Марат кивнул. Помолчал, вроде как не знал, что мне сказать.
- Твой отец был уникальным человеком. Очень умным, очень правильным. И очень душевным.
Что он прицепился к этому слову? Душевность, душевность!..
- Я думала, что вы с ним в ссоре, - осторожно заметила я.
- Это было давно, - ответил он. – И не имеет уже никакого значения.
Вот как. Не имеет значения. То, что отец не позволил нам пожениться, что заставил Марата уехать из Москвы на долгие пять лет, не имеет значения. Я до боли в глазах вглядывалась в то, что видела за окном. Пригород Ржева, со старыми домами и промышленными территориями.

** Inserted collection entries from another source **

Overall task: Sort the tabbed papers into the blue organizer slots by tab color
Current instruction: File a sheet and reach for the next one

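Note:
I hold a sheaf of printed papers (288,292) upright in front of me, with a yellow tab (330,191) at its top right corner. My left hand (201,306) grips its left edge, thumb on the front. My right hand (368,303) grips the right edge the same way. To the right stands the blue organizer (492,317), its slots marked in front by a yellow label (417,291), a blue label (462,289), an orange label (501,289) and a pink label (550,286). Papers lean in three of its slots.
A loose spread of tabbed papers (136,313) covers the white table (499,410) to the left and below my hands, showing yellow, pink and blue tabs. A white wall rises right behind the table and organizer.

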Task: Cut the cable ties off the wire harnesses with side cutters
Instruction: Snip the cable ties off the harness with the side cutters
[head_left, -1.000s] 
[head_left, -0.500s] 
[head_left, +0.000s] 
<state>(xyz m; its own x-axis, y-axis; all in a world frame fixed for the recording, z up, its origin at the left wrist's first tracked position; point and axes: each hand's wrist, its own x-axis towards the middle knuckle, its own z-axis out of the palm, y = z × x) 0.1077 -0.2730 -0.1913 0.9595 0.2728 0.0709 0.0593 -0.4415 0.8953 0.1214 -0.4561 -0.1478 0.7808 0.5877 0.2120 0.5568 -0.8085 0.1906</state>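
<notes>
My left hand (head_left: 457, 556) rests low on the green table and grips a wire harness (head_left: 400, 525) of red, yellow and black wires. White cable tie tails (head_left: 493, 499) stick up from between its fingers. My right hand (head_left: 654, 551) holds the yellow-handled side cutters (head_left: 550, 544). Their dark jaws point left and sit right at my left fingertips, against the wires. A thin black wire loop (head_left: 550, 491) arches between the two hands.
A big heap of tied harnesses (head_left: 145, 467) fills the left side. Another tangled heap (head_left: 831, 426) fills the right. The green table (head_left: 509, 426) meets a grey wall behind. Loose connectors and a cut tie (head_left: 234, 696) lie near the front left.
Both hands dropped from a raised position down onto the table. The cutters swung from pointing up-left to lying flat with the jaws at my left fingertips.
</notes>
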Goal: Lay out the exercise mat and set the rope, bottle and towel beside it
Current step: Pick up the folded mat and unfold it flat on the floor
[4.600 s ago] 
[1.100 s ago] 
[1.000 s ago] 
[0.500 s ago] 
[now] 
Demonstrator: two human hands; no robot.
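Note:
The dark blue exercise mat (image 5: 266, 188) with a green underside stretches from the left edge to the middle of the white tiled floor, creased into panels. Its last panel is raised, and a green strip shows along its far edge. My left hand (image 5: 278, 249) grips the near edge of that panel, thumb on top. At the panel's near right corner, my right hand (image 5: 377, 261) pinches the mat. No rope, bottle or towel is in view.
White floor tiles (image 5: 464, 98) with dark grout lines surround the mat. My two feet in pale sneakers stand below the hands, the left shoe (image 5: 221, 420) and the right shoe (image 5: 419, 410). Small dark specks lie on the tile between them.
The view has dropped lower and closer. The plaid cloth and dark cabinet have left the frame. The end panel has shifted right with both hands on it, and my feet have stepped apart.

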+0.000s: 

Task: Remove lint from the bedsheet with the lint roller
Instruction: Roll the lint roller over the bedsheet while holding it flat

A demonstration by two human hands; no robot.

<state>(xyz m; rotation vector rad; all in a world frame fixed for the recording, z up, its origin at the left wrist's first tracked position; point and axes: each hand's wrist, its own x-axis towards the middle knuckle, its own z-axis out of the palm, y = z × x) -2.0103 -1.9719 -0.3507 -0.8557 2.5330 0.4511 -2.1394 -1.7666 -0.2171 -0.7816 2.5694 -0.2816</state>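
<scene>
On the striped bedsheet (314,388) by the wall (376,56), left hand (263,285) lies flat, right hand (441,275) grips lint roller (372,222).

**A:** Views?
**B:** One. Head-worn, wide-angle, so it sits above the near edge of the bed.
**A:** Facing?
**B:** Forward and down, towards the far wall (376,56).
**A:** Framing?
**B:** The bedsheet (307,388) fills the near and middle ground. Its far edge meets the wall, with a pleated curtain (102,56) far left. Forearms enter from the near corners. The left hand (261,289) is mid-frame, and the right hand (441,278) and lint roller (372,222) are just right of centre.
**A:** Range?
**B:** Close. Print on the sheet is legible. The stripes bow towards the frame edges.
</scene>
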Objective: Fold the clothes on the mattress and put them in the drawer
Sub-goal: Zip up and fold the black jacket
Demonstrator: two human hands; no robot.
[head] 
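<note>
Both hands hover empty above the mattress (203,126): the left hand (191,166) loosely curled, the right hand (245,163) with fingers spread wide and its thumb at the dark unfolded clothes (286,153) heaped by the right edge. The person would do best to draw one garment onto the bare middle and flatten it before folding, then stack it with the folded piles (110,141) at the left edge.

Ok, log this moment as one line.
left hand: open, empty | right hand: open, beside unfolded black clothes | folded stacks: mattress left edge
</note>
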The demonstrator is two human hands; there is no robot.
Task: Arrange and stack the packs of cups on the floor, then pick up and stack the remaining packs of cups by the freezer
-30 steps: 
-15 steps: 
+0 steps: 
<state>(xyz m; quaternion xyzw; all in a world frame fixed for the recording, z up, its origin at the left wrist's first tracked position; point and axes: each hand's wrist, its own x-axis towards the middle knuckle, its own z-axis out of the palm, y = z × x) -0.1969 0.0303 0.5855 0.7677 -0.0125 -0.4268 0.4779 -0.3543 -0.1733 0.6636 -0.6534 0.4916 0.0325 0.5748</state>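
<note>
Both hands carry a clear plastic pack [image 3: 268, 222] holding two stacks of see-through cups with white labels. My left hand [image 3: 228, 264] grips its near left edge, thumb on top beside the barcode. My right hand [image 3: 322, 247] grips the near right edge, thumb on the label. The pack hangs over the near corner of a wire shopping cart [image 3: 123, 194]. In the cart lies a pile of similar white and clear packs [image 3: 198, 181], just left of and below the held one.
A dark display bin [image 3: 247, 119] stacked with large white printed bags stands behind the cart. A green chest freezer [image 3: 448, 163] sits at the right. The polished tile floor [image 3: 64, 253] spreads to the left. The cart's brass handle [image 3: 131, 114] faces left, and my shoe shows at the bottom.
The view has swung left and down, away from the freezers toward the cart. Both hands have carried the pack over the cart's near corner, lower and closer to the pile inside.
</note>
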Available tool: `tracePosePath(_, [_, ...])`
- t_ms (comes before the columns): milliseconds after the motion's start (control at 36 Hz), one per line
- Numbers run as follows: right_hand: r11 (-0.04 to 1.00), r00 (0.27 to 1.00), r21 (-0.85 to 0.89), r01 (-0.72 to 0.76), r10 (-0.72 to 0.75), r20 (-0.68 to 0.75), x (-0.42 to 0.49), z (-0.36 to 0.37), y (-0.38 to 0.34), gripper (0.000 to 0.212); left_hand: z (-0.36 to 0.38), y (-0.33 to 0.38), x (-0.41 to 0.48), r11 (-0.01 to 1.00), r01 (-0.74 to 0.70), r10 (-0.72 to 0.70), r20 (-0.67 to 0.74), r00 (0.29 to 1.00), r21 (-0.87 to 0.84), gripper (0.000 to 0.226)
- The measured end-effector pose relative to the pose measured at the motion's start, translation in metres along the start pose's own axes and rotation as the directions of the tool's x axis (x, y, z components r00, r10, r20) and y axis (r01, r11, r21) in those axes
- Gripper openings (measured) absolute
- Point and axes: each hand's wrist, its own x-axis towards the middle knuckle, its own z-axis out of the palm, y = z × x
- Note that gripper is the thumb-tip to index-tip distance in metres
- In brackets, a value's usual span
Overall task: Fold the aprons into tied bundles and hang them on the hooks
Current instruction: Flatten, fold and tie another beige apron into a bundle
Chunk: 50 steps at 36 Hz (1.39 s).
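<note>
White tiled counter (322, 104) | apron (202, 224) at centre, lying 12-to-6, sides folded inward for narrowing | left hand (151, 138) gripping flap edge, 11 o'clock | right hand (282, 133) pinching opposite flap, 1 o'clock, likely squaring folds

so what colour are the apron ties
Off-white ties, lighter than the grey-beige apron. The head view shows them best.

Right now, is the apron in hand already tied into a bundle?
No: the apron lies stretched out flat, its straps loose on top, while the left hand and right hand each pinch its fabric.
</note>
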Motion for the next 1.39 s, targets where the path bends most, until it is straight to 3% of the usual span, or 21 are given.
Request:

- Как ты отнеслась к тому… что мать жива?
- А как я могла отнестись? – усмехнулась я. – Вся моя жизнь – сплошная ложь. Вот и всё.
- Не придумывай, - отозвался Марат. – Твой отец поступил так, как считал лучшим для тебя.
- Я знаю. Он всегда так поступал.
Между нами повисло неловкое молчание. Я уже успела пожалеть о том, что согласилась ехать с Маратом в одной машине. Нужно было ехать с Пал Палычем. У меня хотя бы было бы достаточно времени, чтобы обдумать его появление.